Sie sind witzig, weil es ein stummer chinesischer (ich glaube, jedenfalls
asiatisch!) Koch und ein mitteilsamer georgischer Manager (ich glaube,
jedenfalls arbeitet er dort) ist und sie beide wie ein perfekt eingespieltes
Team wirken. Und vielleicht finde ich den ganzen China/Asia-Imbiss auch
deswegen so lustig, weil genau dort vorher an einem seit Jahren leer stehendem
Ladenlokal schon seit Jahren „fucck Capitalism!“ als unglaublich laienhaftes
Graffiti inklusive Rechtschreibfehler an die Wand geschrieben war und dort jetzt einfach ein weiterer
Konsumtempel eröffnet wurde. Noch lustiger wäre es gewesen, wenn dort „Fucck
Globalisation“ gestanden hätte, denke ich mir immer.

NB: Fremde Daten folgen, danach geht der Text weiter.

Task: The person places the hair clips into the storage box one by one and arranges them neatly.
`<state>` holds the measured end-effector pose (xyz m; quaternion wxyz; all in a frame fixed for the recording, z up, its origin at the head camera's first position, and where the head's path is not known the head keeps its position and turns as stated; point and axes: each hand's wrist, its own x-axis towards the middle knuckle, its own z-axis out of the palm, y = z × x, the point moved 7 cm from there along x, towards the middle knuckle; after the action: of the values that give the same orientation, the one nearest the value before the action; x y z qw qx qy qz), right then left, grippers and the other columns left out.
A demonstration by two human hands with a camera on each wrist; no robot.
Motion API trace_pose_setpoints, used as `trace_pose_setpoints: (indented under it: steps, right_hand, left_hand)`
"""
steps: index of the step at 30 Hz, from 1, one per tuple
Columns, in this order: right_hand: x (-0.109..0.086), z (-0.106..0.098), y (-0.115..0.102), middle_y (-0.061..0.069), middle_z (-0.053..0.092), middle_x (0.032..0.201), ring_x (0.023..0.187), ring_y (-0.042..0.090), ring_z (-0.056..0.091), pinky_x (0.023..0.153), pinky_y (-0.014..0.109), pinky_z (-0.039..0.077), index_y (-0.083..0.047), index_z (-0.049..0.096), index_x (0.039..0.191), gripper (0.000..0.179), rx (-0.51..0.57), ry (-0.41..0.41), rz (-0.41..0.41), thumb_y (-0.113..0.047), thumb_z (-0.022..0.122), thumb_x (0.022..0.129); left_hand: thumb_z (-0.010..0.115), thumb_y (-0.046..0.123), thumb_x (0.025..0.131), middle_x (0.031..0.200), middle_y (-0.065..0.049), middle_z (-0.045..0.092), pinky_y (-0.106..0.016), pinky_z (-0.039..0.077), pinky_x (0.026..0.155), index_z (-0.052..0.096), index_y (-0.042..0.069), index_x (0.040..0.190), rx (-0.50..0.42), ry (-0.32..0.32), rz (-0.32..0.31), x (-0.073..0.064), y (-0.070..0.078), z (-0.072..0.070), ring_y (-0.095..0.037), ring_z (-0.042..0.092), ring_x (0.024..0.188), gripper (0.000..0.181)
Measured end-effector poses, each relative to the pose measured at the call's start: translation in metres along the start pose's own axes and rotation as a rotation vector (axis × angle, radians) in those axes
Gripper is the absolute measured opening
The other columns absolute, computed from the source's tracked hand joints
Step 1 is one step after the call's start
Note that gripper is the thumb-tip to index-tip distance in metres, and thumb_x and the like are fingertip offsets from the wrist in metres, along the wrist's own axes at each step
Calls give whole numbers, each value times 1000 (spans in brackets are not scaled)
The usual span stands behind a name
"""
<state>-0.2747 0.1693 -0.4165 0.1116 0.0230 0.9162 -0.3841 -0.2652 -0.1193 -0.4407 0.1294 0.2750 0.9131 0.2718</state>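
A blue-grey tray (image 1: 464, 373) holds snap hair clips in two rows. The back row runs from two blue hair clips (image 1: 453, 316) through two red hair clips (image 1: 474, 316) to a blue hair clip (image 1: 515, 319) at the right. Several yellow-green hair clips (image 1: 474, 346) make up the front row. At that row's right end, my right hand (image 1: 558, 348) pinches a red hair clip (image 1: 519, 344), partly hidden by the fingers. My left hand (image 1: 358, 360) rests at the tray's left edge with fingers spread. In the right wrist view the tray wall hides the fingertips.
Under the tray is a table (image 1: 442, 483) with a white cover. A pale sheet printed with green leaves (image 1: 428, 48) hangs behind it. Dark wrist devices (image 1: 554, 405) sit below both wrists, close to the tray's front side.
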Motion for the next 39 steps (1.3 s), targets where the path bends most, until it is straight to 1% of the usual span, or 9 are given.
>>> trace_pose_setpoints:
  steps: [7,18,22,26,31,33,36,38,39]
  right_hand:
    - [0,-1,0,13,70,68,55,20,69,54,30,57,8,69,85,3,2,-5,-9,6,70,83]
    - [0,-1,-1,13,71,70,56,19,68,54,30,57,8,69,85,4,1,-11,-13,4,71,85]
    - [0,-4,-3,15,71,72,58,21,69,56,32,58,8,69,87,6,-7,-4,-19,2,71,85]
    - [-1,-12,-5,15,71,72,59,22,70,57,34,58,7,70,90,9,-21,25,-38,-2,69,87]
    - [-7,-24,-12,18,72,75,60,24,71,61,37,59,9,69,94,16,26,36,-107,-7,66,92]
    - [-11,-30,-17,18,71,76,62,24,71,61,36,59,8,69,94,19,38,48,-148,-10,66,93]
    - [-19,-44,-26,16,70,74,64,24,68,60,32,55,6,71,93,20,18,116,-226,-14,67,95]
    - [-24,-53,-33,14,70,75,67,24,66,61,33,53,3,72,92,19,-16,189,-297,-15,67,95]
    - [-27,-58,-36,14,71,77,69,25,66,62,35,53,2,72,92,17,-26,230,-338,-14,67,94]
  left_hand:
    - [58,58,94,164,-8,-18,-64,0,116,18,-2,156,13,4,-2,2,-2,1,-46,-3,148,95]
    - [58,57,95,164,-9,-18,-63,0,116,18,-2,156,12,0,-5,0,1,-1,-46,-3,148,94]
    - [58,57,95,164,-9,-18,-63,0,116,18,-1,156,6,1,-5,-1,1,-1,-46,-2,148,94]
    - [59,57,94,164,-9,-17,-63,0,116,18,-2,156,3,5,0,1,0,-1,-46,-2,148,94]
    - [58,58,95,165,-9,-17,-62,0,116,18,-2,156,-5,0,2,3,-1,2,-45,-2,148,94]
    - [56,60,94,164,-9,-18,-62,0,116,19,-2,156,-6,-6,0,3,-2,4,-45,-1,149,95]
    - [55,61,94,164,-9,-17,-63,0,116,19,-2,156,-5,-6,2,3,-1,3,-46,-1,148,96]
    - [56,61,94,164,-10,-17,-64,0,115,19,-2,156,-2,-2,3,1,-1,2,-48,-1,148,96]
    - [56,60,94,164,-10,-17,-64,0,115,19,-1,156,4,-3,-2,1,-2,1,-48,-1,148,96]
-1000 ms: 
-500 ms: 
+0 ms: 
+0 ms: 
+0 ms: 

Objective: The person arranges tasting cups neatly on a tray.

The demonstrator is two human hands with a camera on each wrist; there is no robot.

Sekunden später, ich sitze auf meinem Balkon und nicke all
meinen Nachbarn zu, die entspannt auf Nachbarbalkonen sitzen und starren. Sie
lassen sich durch mein Zunicken nicht stören, sondern starren entspannt weiter.
Ich entspanne mich und starre mit. Es ist schön, immer dasselbe und dieselben
zu sehen, wiederzusehen, wiederzutreffen, wiederzuerkennen.